Segment Open

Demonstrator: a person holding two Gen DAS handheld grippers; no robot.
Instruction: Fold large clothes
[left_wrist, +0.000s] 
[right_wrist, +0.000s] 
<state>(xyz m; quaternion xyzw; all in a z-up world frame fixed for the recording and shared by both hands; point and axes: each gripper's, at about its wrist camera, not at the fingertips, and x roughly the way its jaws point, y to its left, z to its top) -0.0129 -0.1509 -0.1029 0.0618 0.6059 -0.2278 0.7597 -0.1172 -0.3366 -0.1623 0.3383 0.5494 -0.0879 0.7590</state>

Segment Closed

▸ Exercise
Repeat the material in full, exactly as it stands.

▸ Solution to this task
Demonstrator: a person holding two Gen DAS handheld grippers; no robot.
Instruction: Fold large clothes
[left_wrist, +0.000s] 
[right_wrist, +0.000s] 
<state>(xyz m; quaternion xyzw; all in a z-up world frame fixed for the recording and shared by both hands; point and axes: each gripper's, at about its wrist camera, not at the fingertips, and x roughly the way its jaws point, y to its left, z to its top) -0.0129 -0.1509 -0.1029 0.0618 0.6059 -0.2278 0.7597 -0.1172 -0.3366 -0.1623 0.3383 0.5494 -0.0879 0.7590</state>

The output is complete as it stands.